For NBA talent evaluators, particularly among teams in the lottery looking for versatile wings, the game offered a chance to evaluate high-impact versions for both the Blue Devils in Jayson Tatum and Seminoles in Jonathan Isaac.
While Josh Jackson is the consensus top choice for any team looking for a three, both Tatum and Isaac offer the tantalizing versatility that makes regular play at the four seem quite possible. In Isaac’s case, his height -- 6-feet-11 -- offers the promise of a stretch-four skill set, complete with a smooth 3-point stroke and bouncy rebounding ability. Tatum is just 6-8, but with a wingspan approaching 7-feet, and a sturdy, NBA body.
Here’s an example of what the latter looks like in practice. Tatum defended Isaac for much of the time the two spent on the court together (mostly the first half). And so when given the chance to keep Isaac from getting in the lane, he would use his lateral quickness and, at times, his physicality to push him out of his preferred spots. This is a hybrid example, where the super-quick Isaac couldn’t get around Tatum, nor through him.

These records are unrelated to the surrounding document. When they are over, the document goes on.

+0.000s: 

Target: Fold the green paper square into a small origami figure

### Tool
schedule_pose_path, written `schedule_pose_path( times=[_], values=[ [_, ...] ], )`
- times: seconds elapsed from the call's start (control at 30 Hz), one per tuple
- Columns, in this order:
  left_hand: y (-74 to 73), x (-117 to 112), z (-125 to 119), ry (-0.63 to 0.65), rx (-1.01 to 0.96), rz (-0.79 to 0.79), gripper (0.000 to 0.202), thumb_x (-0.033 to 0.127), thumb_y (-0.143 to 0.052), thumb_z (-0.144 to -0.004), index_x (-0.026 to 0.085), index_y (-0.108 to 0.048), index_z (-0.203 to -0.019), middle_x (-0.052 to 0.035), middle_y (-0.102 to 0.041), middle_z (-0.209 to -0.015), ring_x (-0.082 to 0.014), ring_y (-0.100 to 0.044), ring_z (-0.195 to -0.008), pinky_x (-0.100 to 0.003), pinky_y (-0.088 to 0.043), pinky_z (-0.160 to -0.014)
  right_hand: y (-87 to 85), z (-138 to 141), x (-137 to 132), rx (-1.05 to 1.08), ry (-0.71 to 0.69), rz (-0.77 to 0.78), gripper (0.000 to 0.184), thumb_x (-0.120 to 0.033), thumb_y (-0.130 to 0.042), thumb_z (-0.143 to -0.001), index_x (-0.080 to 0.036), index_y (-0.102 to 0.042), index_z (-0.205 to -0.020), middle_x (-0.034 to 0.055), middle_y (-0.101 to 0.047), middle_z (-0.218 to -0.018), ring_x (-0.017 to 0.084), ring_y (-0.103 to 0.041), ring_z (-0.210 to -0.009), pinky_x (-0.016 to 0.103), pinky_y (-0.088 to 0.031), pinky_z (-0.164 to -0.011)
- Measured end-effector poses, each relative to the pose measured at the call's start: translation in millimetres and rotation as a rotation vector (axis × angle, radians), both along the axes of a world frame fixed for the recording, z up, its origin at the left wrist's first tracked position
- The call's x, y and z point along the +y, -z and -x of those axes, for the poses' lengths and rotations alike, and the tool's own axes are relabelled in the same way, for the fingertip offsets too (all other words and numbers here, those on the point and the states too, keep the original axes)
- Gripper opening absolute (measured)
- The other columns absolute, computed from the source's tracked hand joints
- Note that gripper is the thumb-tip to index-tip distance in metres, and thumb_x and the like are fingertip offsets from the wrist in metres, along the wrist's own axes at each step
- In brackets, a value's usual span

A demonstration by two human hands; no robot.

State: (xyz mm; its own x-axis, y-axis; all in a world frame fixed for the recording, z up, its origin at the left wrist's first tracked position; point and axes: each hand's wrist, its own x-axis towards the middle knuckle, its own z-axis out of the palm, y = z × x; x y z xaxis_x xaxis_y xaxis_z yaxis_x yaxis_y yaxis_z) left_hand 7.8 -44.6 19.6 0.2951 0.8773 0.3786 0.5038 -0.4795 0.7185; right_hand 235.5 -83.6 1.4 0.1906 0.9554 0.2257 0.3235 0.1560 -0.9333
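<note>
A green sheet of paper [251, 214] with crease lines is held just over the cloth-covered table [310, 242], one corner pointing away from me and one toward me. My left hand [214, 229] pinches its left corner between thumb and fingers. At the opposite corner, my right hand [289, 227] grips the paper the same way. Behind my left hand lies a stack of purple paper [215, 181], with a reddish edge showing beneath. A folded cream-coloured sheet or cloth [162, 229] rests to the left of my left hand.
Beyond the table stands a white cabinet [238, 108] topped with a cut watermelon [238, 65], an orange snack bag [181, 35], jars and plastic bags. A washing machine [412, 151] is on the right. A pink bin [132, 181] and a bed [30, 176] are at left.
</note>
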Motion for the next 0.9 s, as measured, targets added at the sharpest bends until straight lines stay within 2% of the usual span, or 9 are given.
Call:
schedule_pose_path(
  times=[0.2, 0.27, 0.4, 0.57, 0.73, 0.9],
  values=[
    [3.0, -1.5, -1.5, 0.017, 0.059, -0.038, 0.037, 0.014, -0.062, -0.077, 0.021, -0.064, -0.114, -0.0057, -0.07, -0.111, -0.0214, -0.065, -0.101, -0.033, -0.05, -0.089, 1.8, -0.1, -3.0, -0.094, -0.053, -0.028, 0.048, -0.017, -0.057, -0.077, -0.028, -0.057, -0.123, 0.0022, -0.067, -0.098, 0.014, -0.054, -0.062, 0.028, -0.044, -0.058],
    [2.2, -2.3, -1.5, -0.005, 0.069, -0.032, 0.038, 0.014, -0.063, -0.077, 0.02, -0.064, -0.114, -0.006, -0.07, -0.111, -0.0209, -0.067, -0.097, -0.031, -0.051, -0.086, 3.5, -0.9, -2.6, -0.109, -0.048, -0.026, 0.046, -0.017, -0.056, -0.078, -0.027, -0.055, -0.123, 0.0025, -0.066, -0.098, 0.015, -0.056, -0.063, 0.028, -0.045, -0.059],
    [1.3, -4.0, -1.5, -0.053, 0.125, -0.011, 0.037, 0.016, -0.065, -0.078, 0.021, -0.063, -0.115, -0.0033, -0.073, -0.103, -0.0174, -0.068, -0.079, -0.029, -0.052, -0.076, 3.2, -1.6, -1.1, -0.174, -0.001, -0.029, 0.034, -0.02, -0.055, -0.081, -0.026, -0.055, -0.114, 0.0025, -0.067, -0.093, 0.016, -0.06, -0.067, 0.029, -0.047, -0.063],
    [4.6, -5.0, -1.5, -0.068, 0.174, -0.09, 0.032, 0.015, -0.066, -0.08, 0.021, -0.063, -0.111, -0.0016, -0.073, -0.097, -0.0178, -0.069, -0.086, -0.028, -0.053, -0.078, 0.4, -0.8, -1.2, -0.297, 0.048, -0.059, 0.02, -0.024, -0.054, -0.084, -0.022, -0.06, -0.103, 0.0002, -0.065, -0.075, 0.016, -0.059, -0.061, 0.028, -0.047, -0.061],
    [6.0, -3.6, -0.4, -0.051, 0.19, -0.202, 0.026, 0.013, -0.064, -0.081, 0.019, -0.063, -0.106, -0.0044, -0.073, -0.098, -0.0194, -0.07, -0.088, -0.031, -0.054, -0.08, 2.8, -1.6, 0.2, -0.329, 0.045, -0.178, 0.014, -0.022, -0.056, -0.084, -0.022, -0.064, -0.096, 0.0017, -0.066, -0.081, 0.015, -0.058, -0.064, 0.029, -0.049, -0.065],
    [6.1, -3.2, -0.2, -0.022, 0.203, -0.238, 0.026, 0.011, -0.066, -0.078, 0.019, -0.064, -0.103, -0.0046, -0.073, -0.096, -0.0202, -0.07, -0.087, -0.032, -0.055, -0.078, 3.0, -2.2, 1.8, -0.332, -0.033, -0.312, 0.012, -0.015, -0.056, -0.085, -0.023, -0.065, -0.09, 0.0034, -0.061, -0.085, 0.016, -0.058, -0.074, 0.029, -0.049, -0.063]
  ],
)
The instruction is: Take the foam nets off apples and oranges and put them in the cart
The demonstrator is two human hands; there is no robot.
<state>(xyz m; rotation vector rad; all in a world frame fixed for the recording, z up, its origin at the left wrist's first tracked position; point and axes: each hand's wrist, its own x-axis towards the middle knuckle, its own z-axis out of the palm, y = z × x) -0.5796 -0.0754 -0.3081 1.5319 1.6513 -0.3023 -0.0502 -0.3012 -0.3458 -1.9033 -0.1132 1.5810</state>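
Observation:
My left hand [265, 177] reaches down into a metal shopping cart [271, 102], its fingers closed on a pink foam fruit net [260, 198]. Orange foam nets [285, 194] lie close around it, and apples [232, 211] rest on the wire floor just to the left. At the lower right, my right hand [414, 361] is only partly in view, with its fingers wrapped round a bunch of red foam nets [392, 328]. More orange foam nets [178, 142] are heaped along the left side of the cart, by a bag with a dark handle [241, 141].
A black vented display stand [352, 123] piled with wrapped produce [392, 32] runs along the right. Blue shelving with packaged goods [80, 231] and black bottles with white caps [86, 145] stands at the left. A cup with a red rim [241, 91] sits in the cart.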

But if you want a microcosm of how Tatum effortlessly floats between interior defending and assorted perimeter harassment, take a look at this possession, where he bodies a big, then jumps out and ends up with the ball -- allowing us to see his comfort with bringing it up as well.
As for Isaac, his strength around the basket on the defensive end is notable, given how much time he spends on the perimeter. Notice how he counters a Tatum drive here -- not by leaping, or rushing at him, but merely standing his ground.
Why is this so significant? Because that’s the same Jonathan Isaac who can do this, shooting the 3 over a solid closeout.
And the same Isaac who shows this kind of presence of mind away from the ball. Watch how much sooner he recognizes the opportunity for a backdoor here, compared to everyone else on the court.
Tatum impressed offensively as well. Those who have been optimistic about his 3-point shot -- partly due to mechanics, partly because he’s shooting 87 percent from the free-throw line -- are getting rewarded. Even including an 0 for 7 against Miami last week, he’s at 41.9 percent over his past eight games, with a stroke that looks like this. (Note how he doesn’t rush.)
But he is far from a gunner. That is merely the final piece of the offensive puzzle. Tatum faces up on Isaac, and not only does he drive from the wing and get to the basket, he draws a critical second foul on Isaac, which in one stroke knocked Isaac out of the game for the remainder of the first half and gave Duke the advantage it wouldn’t relinquish.
Strong, quick and smart in one package. That’s how teams see both Tatum and Isaac. Choosing between them isn’t something I envy, though any team who ends up with either should be very happy.